= Jersey's Talking =

Jersey's Talking was a New Jersey prime-time television talk show that ran from 1996 to 2002. It was seen in more than two million cable households throughout the state on News 12 New Jersey. Hosted by Lee Leonard, the live, one-hour, interview program featured celebrities, authors, actors, musicians, and newsmakers of interest to New Jersey residents. The show featured three guests per show, each interviewed for approximately 15 minutes. The show frequently featured live music performances, viewer call-ins, trivia contests, and prize giveaway segments.

Airing live from 8-9 pm, Monday through Friday, the program held a repeat broadcast later in the evening, in addition to the following day, from 1-2 pm. It also aired Saturdays and Sundays.

The show was originally titled What Jersey's Talking About and aired live from 1-2 pm, Mondays through Fridays, with additional rebroadcasts.

== Host ==
The host, Lee Leonard, was a familiar face and voice to people living in the tri-state area for hosting a variety of news and talk programs on television and radio. Leonard worked previously for CBS Sports’ The NFL Today, NBC Sports, ABC Talk Radio, WNBC-AM, WABC-AM, WNEW-TV’s Midday Live and Sports Extra, and CNBC. Leonard was also the former co-host of Showbiz Today on CNN, and was a New York correspondent for Entertainment Tonight. Leonard had more than 20 years of interview experience with thousands of celebrities, including Frank Sinatra and Elvis Presley

== Producers ==
Christopher Welch co-wrote, co-booked, and produced the program from 1996 to 2000.

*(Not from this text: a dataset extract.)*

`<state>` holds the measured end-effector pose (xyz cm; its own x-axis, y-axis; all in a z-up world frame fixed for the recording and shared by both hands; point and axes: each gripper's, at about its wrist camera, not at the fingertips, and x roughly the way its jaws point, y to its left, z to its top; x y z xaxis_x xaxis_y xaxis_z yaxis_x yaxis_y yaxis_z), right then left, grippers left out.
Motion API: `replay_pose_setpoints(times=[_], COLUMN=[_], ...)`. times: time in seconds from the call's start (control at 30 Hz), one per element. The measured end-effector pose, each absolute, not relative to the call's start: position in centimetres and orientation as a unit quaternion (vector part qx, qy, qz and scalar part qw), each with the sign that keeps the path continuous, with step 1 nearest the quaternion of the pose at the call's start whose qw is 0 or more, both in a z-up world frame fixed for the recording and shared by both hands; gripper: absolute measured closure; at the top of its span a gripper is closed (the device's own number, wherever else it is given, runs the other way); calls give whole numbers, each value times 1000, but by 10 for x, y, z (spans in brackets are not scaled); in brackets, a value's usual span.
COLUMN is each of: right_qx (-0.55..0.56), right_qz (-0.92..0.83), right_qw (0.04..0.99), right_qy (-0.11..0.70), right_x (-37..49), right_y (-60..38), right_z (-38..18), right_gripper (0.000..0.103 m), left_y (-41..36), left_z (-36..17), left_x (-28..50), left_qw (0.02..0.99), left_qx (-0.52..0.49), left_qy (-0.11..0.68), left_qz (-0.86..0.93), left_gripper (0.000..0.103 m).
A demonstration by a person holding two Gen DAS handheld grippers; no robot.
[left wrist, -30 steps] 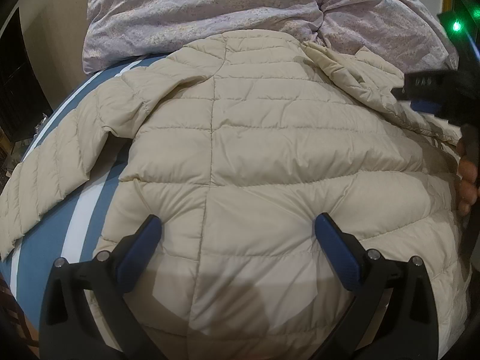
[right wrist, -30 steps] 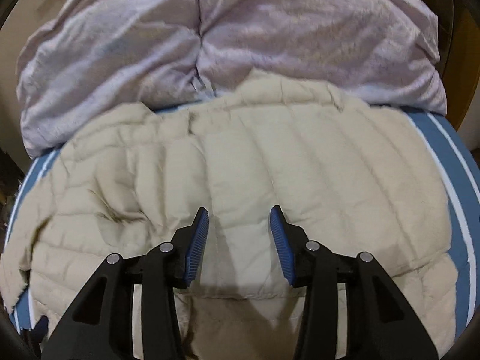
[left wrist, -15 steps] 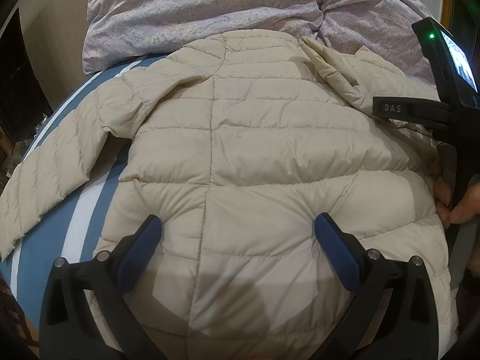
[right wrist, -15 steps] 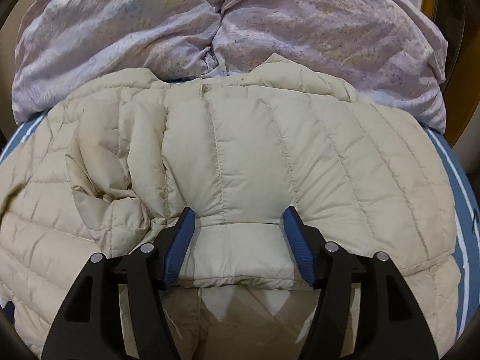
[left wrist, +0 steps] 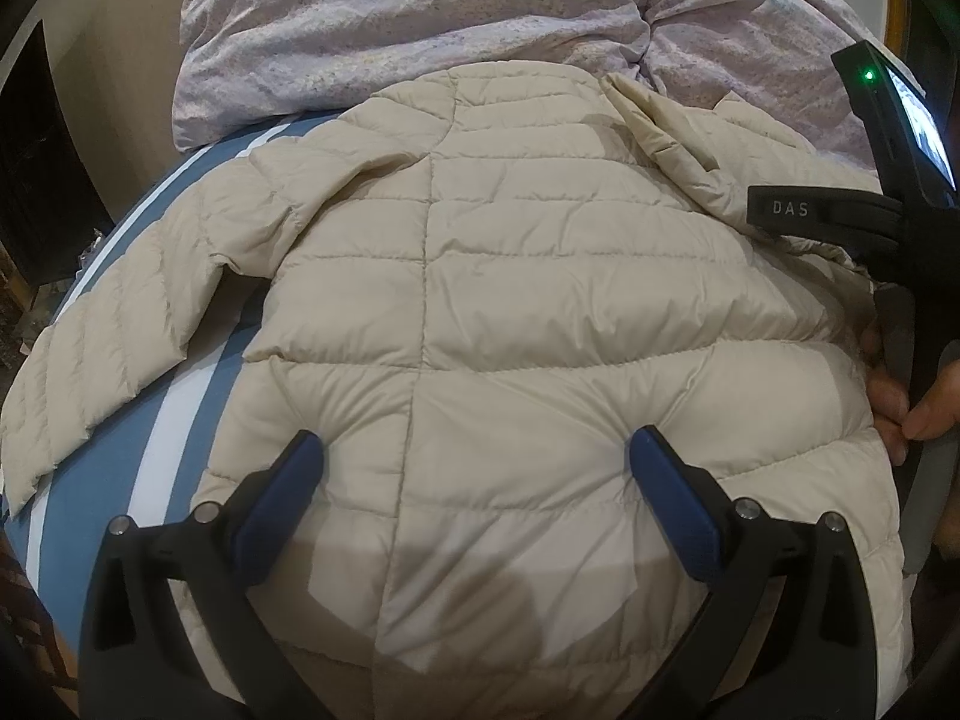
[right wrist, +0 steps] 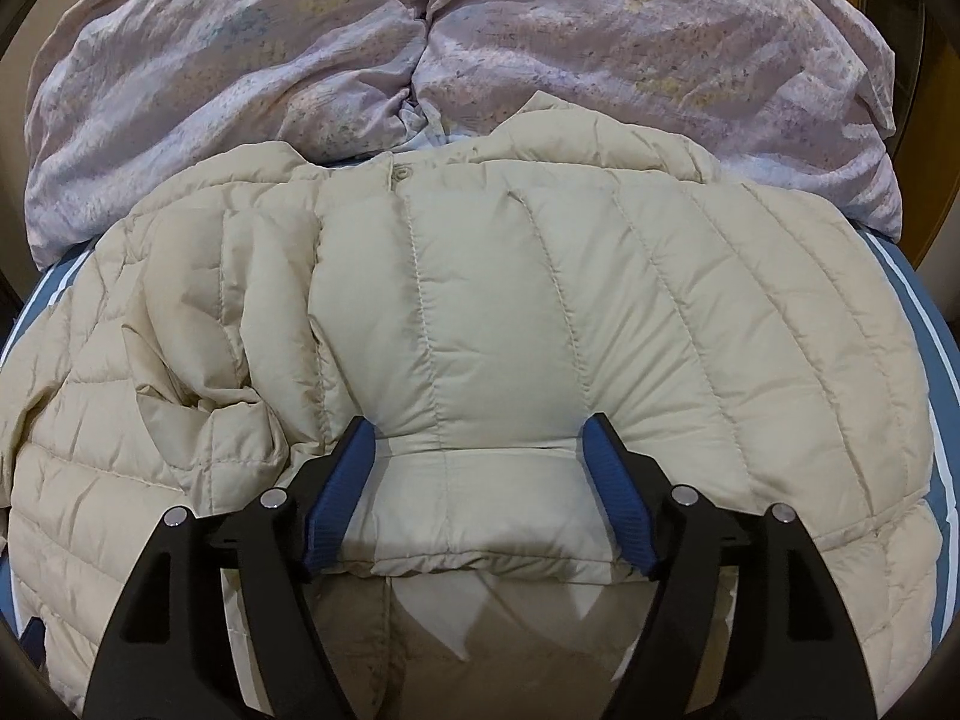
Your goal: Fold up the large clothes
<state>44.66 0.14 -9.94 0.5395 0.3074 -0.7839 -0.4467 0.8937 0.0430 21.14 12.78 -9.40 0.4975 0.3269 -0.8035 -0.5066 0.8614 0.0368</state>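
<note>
- Left wrist view: the left gripper (left wrist: 471,453) hangs over a cream quilted puffer jacket (left wrist: 540,312) spread back-up on a bed with a blue, white-striped sheet (left wrist: 102,480).
- Its blue pads (left wrist: 282,492) stand wide apart, released, their tips dimpling the padding near the hem without pinching any of it.
- Ahead of this gripper the jacket's back runs up to the collar; one sleeve (left wrist: 102,348) lies out flat to the gripper's left across the sheet.
- Beyond the collar a lilac crumpled duvet (left wrist: 420,18) is heaped.
- To the gripper's right, the right gripper's black body (left wrist: 840,216) shows, with a hand (left wrist: 900,396) on its handle at the jacket's edge.
- Right wrist view: the right gripper (right wrist: 477,441) sits low over the jacket's other side, where a quilted panel (right wrist: 540,312) lies folded over the body.
- Its jaws have just been opening; the folded panel's edge (right wrist: 480,540) lies between the blue pads (right wrist: 336,498), which now flank it rather than clamp it, so the grip is released.
- Left of this gripper the fabric bunches in loose folds (right wrist: 198,372); the duvet (right wrist: 600,48) lies ahead, the striped sheet (right wrist: 936,372) at the far right.
</note>
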Motion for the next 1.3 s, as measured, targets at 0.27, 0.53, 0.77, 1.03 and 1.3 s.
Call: replay_pose_setpoints(times=[0.27, 0.53, 0.77, 1.03, 1.3], right_qx=[-71, -75, -70, -67, -67], right_qz=[234, 234, 238, 240, 241], right_qw=[868, 867, 866, 866, 865], right_qy=[433, 434, 434, 434, 435], right_x=[447, 447, 446, 446, 446], right_y=[3, 4, 1, -1, -1], right_z=[-101, -101, -101, -100, -100], right_gripper=[15, 13, 13, 12, 10], left_y=[143, 221, 302, 357, 366], left_z=[-75, -52, -51, -58, -75], left_x=[167, 87, 28, -8, -8], left_qw=[860, 828, 781, 745, 728], left_qx=[-122, -155, -238, -305, -311], left_qy=[417, 401, 387, 361, 371], left_qz=[269, 362, 430, 471, 485], left_gripper=[2, 2, 16, 26, 36])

While at News 12 New Jersey, Welch also co-produced Fred Friendly Seminars, hosted by Jack Ford, which aired on News 12 New Jersey and PBS. Welch also produced the News 12 New Jersey town meetings "Is It Safe to Learn?", hosted by David Toma, and "New Jersey: Uncovered," hosted by Jim McQueeny.

Welch left Jersey's Talking in 2000. He previously worked as an assistant editor at New Jersey Monthly magazine.

David DeVita was a long-time co-writer and co-booker for the program.

== Theme ==
The opening music and "bump" music featured two instrumental pieces by Tom Timko and the Horndogs.

== Guests ==
Guests included U.S. Sen. Bill Bradley, Mary Higgins Clark, Uncle Floyd, Gov. Florio, John Shelby Spong, Gail Sheehy, Theodore Edgar McCarrick, Ed Koch, Steve Allen, Peter Maas, Charles Cummings, John Cunningham, Clement Price, Ed McMahon, Sen. Robert Torricelli, David Toma and Dave Frieder New York's Bridge Photographer.

Musical guests included Rick Danko, Aaron "Professor Louie" Hurwitz, Barry Mann, Richie Havens, Maureen McGovern, Stanley Jordan, Melba Moore, Al Di Meola, Clint Holmes, Vanessa Rubin, Jerry Vale, Julie Wilson, Bucky Pizzarelli, John Pizzarelli, Gloria Gaynor, Jimmy Roselli, Rockapella, Jon Lucien, Margaret Whiting, Jane Monheit, Stacey Kent, Cyro Baptista, and David Broza.